Bogus Android App Steals Banking Credentials from Malaysian Individuals
Android Users Are Advised to Only Download Apps from the Official Google Play Store.
Customers of eight Malaysian banks have had their online banking credentials stolen via a bogus Android app posing as a housekeeping service.
Initially noticed by MalwareHunterTeam last week and later analyzed by security experts at Cyblis, this application is promoted via numerous bogus or copied websites and social media accounts in order to advertise the malicious APK ‘Cleaning Service Malaysia.’
“cleaningservicemalaysia.apk”: 7845bb247dbfad94018047afbb2f5e1d9e54752b620d995033c695d9a2d104a0 pic.twitter.com/wx6nM2GFdX
— MalwareHunterTeam (@malwrhunterteam) November 25, 2021
How Does It Work?
As explained by BleepingComputer, when users install the application, they are asked to approve at least 24 permissions, including ‘RECEIVE SMS,’ which is unsafe because it allows the app to keep track and see all SMS texts received on the mobile.
This permission is being exploited to read SMS messages in order to collect one-time passwords and multi-factor authentication credentials used in e-banking applications, which are subsequently transferred to the cybercriminal’s server.
When the fake app is launched, it will prompt the user to fill out a form in order to schedule a house cleaning.
The targets are asked to select a payment method the minute they enter their cleaning service information such as names, physical addresses, phone numbers into the malicious app.
Following that, the victims will be presented with a list of Malaysian banks and internet banking alternatives, which, if selected, will send them to a false login page that looks identical to the real one.
Any financial details provided at this point are delivered straight to the attackers, who can utilize them together with an intercepted SMS code to access the target’s online banking account.
When Do You Know It Is Fraud?
First of all, you can easily spot a fraud scheme by paying attention to the social media accounts promoting these APKs (Android application packages).

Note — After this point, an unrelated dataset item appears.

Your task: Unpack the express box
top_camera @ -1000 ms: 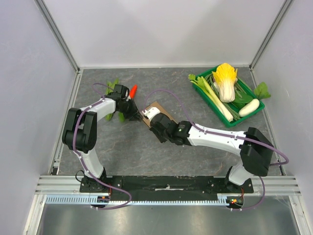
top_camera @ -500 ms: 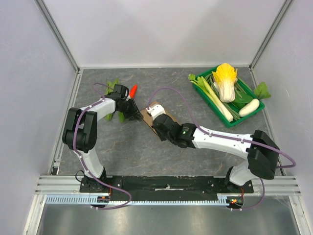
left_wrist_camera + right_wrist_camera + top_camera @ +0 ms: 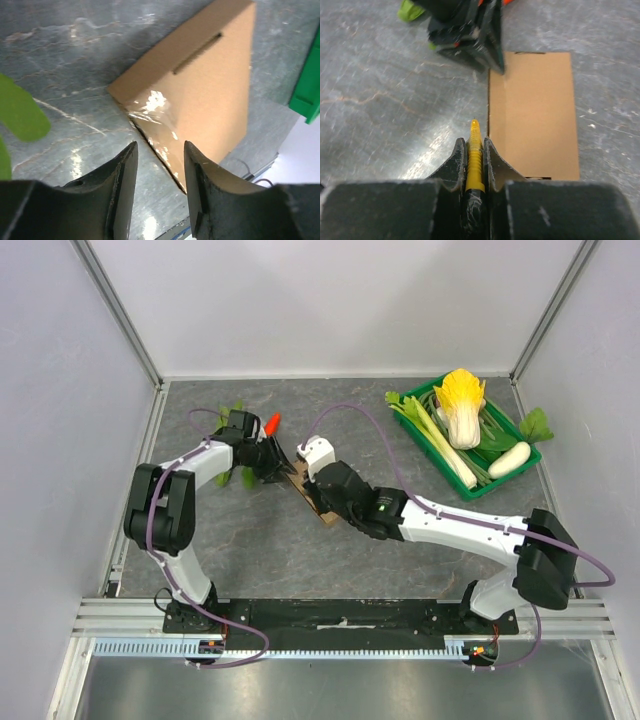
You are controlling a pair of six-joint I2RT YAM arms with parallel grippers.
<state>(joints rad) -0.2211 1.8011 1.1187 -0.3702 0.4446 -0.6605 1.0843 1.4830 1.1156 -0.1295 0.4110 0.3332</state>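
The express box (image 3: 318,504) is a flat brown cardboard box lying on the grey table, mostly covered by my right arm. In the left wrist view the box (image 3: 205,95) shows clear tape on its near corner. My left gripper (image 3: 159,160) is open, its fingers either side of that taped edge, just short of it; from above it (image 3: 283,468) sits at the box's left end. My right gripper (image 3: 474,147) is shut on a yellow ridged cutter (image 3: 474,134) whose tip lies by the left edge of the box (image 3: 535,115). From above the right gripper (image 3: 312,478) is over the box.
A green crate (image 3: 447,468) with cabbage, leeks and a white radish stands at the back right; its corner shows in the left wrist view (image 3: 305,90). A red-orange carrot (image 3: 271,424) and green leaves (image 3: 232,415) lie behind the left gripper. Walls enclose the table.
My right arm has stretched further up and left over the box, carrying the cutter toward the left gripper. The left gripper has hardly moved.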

The fact that they don’t have a lot of followers or likes and that they were recently created should be enough to make you have doubts.

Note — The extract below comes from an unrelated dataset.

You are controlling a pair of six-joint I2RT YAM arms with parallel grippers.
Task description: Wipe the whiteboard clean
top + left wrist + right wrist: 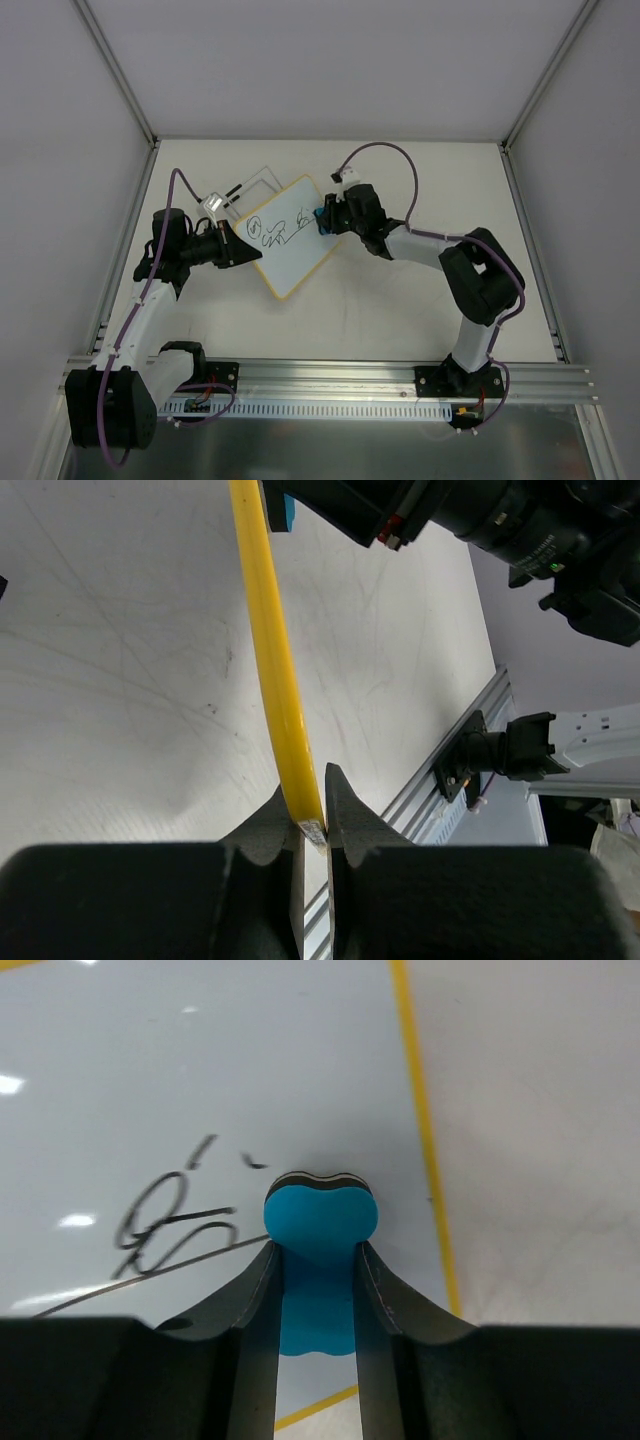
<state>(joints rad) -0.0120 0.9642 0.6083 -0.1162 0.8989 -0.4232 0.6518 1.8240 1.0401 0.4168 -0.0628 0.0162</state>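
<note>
The white desk [400, 300] carries the whiteboard [300, 262], which sits between my two arms, turned like a diamond. The left pincer [312, 815] is pressed together on its yellow rim [268, 650] at the left corner. I cannot tell whether the board lies flat or is a little raised. The right pincer [318, 1255] is pinching the blue eraser [320, 1215], and its felt end seems to touch the board near the right edge, just beside the black scribbles [165, 1225]. Most of the writing is not erased yet.

My worry is that the left grip takes only a thin edge, so if I push the eraser too hard, the board can turn or slip out. The eraser is also squeezed narrow and can twist in the grip, and then it skips marks.
</note>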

Also, users should pay attention to the provided contact info. Because almost all the fake websites chose legitimate cleaning services to impersonate, differences in phone numbers or email addresses are a major red flag.
Last but not least, the requested permissions. They also suggest that something is wrong because a cleaning service application has no reason to ask for access to a device’s texts.
What Android Users Can You Do in Order to Stay Safe?
- use only the official Google Play Store to download Android apps
- always double-check the requested permissions
- do not install an app that is asking for greater privileges than it should require for its functionality
- keep your device updated by installing the newest available security updates and using mobile security software from a reputable vendor.